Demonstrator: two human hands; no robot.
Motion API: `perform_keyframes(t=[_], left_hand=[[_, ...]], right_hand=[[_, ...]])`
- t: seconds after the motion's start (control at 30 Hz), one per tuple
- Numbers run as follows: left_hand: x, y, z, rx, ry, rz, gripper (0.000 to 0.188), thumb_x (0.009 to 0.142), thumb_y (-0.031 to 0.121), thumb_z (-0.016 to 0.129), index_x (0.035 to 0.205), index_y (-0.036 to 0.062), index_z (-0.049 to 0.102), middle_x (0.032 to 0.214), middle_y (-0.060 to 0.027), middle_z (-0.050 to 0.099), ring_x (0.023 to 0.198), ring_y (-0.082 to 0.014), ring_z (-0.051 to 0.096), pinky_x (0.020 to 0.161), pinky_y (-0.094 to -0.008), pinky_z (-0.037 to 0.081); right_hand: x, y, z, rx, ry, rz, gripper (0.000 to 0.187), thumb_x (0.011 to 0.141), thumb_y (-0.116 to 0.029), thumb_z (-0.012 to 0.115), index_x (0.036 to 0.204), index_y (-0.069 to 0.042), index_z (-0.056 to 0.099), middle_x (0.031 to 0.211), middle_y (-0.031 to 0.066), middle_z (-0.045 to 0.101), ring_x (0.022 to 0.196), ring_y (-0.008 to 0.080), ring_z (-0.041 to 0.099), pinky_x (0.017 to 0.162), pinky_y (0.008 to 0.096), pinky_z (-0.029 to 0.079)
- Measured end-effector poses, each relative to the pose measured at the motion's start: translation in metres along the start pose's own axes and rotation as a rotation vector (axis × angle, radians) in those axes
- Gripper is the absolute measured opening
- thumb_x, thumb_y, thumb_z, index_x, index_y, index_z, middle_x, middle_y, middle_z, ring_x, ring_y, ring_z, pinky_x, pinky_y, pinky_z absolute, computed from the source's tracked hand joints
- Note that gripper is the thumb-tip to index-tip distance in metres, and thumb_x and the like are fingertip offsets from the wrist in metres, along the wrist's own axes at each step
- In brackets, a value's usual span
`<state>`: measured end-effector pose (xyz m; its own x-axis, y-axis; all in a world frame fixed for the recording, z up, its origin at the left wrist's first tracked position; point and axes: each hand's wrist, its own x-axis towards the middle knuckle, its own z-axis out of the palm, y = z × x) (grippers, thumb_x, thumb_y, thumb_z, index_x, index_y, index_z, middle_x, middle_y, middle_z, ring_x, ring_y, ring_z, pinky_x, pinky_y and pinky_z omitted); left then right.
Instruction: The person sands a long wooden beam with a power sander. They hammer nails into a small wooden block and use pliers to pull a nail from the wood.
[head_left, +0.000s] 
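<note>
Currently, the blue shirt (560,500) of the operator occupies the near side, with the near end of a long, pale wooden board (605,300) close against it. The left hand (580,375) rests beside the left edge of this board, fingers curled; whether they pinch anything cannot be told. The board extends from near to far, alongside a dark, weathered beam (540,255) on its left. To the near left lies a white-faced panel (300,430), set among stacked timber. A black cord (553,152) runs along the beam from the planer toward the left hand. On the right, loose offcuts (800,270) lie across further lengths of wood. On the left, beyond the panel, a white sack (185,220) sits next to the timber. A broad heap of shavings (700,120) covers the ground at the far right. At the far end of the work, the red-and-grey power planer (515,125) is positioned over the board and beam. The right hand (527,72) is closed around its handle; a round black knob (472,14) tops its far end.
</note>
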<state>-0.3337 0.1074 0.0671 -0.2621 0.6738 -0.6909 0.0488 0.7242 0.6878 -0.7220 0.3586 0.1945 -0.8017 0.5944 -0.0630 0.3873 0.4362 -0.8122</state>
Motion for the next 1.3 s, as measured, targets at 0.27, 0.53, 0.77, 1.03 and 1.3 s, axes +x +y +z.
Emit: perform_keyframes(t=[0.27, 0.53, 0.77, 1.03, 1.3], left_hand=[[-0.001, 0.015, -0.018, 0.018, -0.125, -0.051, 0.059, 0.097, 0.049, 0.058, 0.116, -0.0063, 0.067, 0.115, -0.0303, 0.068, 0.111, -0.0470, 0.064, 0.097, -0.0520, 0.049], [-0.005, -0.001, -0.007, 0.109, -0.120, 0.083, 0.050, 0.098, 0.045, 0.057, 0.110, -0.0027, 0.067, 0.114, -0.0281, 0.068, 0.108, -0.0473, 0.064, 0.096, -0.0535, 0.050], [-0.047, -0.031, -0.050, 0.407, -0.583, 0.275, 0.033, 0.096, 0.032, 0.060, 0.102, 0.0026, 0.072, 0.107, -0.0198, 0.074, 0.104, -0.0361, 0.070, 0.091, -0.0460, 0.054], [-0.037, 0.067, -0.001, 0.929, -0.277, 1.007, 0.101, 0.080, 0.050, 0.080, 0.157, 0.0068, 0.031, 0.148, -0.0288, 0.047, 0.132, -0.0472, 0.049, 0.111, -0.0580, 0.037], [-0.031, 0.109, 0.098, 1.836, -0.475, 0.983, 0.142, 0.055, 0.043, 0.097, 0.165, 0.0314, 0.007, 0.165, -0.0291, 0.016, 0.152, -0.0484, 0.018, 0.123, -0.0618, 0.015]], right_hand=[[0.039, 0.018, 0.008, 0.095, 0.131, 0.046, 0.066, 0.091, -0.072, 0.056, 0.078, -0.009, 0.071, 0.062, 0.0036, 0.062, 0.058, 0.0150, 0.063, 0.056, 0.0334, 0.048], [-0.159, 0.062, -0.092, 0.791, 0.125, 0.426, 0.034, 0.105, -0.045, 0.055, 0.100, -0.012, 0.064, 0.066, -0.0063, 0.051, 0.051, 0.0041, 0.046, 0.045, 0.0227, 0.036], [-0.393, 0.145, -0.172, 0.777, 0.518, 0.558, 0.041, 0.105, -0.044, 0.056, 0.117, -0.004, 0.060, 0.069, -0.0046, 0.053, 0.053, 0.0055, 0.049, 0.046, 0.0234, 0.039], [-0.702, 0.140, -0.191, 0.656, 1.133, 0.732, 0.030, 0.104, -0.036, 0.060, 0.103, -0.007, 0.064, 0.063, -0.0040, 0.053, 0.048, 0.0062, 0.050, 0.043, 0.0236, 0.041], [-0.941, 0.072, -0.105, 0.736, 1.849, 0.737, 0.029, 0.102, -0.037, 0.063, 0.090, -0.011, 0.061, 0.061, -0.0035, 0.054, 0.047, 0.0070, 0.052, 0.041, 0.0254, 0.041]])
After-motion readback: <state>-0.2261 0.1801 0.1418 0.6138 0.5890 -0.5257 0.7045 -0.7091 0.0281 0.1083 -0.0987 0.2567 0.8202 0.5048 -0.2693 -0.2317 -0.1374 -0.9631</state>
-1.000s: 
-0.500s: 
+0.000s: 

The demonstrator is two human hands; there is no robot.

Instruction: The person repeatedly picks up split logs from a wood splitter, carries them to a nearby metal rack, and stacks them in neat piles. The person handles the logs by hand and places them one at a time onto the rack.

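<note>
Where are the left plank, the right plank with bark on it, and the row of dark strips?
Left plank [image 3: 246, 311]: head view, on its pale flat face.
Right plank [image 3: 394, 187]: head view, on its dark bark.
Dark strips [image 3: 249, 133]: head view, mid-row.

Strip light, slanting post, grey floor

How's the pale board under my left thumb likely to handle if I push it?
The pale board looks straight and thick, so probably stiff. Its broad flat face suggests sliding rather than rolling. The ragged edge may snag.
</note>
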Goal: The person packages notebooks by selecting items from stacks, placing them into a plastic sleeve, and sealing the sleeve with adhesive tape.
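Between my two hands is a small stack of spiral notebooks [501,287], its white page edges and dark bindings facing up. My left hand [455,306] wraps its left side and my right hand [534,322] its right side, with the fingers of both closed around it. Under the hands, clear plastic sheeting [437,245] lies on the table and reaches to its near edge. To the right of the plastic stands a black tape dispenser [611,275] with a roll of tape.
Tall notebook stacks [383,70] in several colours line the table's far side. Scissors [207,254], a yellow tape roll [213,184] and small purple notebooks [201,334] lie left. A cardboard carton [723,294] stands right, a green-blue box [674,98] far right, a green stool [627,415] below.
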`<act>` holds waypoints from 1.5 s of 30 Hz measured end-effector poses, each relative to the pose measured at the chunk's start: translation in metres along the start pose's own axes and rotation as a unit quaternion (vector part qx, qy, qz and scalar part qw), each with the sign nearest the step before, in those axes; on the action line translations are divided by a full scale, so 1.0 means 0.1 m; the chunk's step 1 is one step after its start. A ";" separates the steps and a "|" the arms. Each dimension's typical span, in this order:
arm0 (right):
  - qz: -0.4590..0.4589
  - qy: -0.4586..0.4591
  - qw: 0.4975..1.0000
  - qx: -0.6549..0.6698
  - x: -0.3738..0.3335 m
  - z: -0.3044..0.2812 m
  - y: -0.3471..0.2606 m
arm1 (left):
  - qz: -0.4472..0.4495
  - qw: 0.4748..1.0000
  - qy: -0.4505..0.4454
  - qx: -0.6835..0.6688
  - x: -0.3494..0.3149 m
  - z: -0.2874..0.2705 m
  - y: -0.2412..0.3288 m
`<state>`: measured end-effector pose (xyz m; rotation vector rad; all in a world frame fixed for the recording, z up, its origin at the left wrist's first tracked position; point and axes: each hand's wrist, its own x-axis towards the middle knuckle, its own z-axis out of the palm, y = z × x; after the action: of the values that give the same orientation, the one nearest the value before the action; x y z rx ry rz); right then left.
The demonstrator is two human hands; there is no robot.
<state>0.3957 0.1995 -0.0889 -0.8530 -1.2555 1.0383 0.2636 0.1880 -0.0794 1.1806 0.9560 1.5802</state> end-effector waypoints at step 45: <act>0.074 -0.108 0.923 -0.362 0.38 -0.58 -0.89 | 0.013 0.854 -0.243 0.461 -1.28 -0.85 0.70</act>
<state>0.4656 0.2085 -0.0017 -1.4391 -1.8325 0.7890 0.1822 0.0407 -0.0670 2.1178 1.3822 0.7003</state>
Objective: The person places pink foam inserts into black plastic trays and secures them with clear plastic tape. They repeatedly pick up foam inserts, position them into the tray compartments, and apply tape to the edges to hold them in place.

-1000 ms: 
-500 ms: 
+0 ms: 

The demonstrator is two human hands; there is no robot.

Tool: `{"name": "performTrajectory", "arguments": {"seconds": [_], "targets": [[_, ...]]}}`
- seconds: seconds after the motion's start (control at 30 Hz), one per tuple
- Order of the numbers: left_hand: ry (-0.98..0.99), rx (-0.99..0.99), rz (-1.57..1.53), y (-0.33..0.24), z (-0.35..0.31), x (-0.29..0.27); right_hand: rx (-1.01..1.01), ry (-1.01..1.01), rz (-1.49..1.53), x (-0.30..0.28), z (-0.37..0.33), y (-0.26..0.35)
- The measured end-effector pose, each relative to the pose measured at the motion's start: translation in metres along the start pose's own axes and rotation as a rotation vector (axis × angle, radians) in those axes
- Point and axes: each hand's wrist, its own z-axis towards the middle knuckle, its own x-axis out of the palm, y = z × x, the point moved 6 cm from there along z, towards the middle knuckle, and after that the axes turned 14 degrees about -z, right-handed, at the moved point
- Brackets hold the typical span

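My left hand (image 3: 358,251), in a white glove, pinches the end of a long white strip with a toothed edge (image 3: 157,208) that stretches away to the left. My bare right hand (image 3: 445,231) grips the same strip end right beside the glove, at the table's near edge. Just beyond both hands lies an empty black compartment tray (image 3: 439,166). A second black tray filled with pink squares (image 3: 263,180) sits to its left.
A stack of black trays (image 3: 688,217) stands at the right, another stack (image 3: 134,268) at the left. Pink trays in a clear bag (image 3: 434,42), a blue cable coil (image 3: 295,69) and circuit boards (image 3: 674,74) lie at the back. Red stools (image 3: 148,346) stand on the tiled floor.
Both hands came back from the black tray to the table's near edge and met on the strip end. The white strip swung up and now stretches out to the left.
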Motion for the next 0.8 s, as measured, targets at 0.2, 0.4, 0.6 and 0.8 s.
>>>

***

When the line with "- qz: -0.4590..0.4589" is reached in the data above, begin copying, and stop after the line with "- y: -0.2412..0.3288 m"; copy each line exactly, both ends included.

▶ RESPONSE AREA:
  - qz: -0.4590..0.4589
  - qy: -0.4586..0.4591
  - qw: 0.4975..1.0000
  - qx: -0.6549..0.6698
  - x: -0.3738..0.3335 m
  - z: -0.3044..0.2812 m
  - y: -0.3471..0.2606 m
arm1 (left):
  - qz: -0.4472..0.4495
  - qw: 0.4748..1.0000
  - qy: -0.4505..0.4454
  - qx: -0.6835..0.6688
  - x: -0.3494..0.3149 m
  - z: -0.2874..0.2705 m
  - y: -0.2412..0.3288 m

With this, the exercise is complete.